Residential construction industry supports changes to mortgage stress tests | Insurance Business Canada
The Canadian residential construction industry has voiced its support for the federal government’s recent changes to the way mortgage stress tests are performed, but hopes more can be done to improve affordability for homebuyers.
Finance Canada had announced that the minimum qualifying rate for insured mortgages will be changed by April 06, 2020, to be based on the weekly median five-year fixed insured mortgage rate from mortgage insurance applications (or, alternatively, on the borrower’s contract rate) plus 2%. This new rate is currently over half a percentage lower than the rate of banks.
Canadian Home Builders’ Association CEO Kevin Lee commented that while the reforms were a “step in the right direction,” the government could still do more to help, such as by reducing the interest rate increase for longer-term mortgages, and excluding seven- and 10-year mortgages.
Although he had a lot to say about how much more the government could have helped buyers, Lee admitted to iPolitics in a phone interview that the planned changes will “bring some of the locked out buyers out of the market while still doing it in a responsible way.”

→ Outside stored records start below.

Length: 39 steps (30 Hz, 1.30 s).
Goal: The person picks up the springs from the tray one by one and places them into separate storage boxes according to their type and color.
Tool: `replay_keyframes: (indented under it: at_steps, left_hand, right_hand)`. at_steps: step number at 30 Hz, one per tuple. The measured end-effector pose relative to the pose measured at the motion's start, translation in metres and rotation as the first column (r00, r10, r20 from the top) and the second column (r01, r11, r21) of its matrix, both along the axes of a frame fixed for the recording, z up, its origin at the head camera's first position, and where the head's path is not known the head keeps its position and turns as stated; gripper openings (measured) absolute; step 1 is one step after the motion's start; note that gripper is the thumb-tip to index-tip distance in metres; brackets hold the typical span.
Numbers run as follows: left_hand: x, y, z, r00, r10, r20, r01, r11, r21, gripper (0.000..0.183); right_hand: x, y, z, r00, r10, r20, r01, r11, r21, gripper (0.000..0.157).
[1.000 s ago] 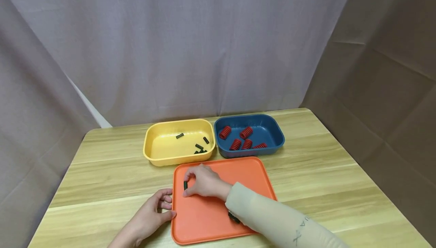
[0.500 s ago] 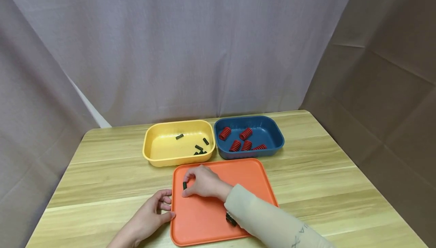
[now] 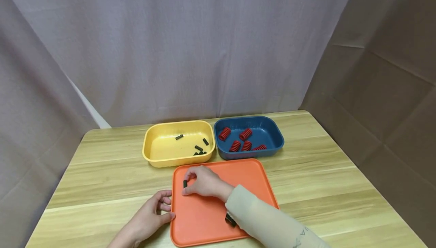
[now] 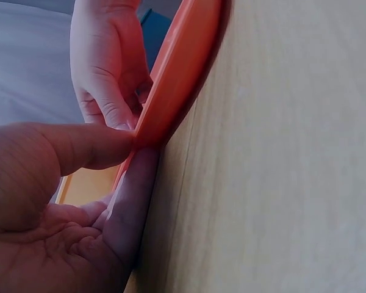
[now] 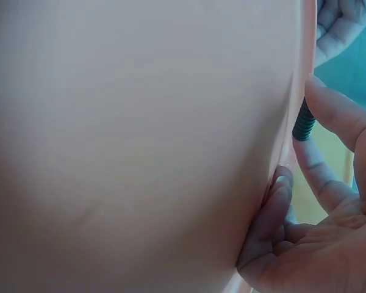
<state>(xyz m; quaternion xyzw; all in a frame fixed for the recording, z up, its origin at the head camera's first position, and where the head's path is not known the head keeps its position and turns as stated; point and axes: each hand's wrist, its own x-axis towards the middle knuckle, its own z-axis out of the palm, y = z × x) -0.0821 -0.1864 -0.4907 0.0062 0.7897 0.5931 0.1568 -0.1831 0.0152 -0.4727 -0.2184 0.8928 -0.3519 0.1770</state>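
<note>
At the left part of the orange tray (image 3: 201,229), my right hand (image 3: 204,182) pinches a small dark green spring (image 3: 185,184) between thumb and index finger. The right wrist view shows the coils of that spring (image 5: 304,122) between the fingertips, with the other fingers curled low by the tray surface. My left hand (image 3: 153,212) grips the tray's left rim, thumb on top. In the left wrist view the thumb (image 4: 91,145) presses the rim while a finger lies along its outer side. More dark springs (image 3: 230,220) lie on the tray, partly hidden by the right sleeve.
Behind the tray stands a yellow bin (image 3: 163,161) with several small dark springs. Touching its right side is a blue bin (image 3: 250,153) holding several larger red springs (image 3: 235,146). Everything sits on a wooden table (image 3: 316,180) with grey curtains (image 3: 153,51) behind.
Both hands keep their hold in nearly the same place. The small spring and the right thumb have shifted very slightly, and the head view has tilted a little.
</note>
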Motion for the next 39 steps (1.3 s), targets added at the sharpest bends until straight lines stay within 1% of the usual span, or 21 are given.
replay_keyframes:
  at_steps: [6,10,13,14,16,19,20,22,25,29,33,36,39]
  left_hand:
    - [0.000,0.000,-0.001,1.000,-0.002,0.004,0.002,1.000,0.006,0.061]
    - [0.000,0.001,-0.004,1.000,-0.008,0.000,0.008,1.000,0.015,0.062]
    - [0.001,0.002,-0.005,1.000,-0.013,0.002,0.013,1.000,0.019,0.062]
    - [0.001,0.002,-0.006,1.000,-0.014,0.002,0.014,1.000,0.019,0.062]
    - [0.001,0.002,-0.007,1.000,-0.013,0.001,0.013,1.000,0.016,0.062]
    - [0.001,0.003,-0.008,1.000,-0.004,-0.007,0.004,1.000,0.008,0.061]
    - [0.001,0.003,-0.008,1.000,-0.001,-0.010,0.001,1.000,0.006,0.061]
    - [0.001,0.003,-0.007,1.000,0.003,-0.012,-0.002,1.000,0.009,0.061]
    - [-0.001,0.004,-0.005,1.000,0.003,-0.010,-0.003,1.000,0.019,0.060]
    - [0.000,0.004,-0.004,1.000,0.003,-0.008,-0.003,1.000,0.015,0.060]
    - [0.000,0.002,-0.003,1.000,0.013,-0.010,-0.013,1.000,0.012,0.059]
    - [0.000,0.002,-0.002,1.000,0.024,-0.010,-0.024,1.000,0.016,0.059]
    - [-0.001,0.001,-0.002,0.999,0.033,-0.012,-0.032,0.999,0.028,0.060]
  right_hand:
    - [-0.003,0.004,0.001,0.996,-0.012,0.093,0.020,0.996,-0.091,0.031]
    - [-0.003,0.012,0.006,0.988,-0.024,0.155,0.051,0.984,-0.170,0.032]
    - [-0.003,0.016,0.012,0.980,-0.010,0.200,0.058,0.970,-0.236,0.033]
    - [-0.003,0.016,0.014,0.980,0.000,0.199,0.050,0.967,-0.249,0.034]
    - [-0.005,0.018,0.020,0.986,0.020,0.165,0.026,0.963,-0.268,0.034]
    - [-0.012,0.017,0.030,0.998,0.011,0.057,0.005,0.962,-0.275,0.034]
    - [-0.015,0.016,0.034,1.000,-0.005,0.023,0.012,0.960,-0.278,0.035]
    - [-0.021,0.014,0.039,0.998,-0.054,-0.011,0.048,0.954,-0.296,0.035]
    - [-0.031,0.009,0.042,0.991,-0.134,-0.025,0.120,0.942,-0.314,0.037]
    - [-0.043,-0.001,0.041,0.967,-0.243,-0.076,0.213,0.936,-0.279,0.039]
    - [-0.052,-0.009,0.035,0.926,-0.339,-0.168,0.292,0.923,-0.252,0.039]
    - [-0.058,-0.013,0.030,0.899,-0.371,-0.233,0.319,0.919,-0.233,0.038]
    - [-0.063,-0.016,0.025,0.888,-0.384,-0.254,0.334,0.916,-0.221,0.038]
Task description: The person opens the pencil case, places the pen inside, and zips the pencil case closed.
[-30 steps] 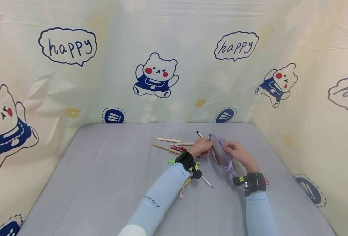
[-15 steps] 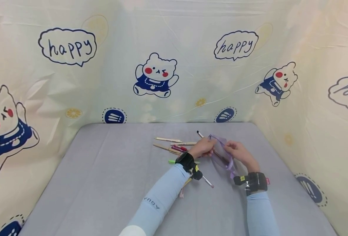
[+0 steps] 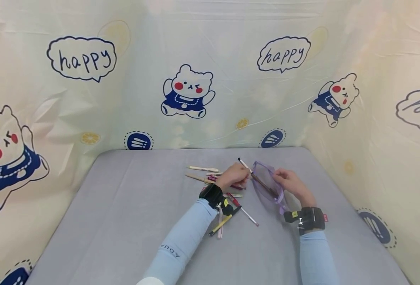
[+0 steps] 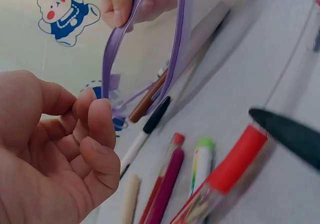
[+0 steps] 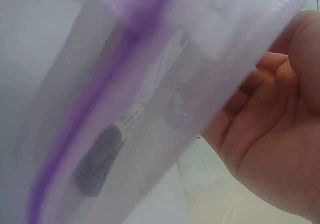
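Observation:
My right hand (image 3: 290, 182) pinches the rim of a clear pouch with purple edging (image 3: 280, 196), which hangs open toward the left. A brown pen (image 3: 264, 185) lies slanted in it, one end at the mouth. Through the clear side in the right wrist view shows a pen with a dark ribbed grip (image 5: 100, 159). My left hand (image 3: 234, 176) is just left of the pouch, over the pens, its fingers loosely curled and nothing between them in the left wrist view. Beyond its fingertips lies a white pen with a black cap (image 3: 245, 164).
Several pens lie around and under the left hand: a cream pen (image 3: 203, 169), a red-capped clear pen (image 3: 247, 215), a yellow and black pen (image 3: 224, 222), and a green-capped pen (image 4: 205, 159). A grey cloth covers the table (image 3: 142, 221); a printed curtain (image 3: 224, 99) stands behind it.
The brown pen has slid down into the pouch and my left hand has let it go, drawing back left over the pens. My right hand stays on the pouch rim.

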The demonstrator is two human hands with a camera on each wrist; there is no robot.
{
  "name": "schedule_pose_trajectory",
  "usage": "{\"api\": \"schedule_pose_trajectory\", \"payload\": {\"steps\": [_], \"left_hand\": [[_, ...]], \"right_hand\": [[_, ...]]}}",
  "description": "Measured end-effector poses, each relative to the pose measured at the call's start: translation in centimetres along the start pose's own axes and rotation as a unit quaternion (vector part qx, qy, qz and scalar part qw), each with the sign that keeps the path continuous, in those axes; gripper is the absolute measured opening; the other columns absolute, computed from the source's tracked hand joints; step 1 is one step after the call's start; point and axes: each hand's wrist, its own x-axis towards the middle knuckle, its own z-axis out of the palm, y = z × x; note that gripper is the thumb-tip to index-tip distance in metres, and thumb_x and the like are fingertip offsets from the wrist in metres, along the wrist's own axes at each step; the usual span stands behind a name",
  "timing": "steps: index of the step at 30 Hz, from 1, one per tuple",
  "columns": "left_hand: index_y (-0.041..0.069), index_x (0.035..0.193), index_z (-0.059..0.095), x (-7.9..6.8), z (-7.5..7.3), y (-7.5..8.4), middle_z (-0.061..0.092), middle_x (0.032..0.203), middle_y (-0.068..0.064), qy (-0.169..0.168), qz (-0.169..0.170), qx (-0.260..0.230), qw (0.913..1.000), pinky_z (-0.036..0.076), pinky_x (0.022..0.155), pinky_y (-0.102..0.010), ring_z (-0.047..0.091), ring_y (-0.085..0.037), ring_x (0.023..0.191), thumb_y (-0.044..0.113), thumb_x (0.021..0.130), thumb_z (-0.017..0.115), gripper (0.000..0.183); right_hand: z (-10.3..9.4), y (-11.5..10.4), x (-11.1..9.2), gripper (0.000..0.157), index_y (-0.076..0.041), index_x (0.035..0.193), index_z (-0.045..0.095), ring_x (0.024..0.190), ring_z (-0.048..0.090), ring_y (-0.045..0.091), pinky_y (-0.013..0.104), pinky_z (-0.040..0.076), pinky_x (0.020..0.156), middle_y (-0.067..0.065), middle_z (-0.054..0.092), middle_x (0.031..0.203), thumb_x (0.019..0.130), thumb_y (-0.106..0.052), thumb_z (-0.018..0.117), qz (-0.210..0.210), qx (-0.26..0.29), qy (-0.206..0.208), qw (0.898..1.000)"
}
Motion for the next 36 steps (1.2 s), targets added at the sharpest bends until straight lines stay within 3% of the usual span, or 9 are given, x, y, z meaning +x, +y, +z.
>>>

Lee also cautioned that while making changes to the stress test helps, legislators also have to do something about the limited supply of housing, which is driving prices up.
At present, the minimum qualifying rate is based on whichever of the two is greater: the borrower’s contract rate or the Bank of Canada’s five-year benchmark posted mortgage rate, currently at 5.19%. Once the revised stress test formula is implemented, the minimum qualifying rate would roughly be around 4.89%.
Also under current rules, lenders must obtain government-backed insurance on mortgages from borrowers, by placing a down payment less than 20% of the purchase price. No insurance is required for mortgages when the borrower has an equity greater than 20% of the purchase price; in those cases, the Office of the Superintendent of Financial Institutions sets the minimum qualifying rate for uninsured mortgages.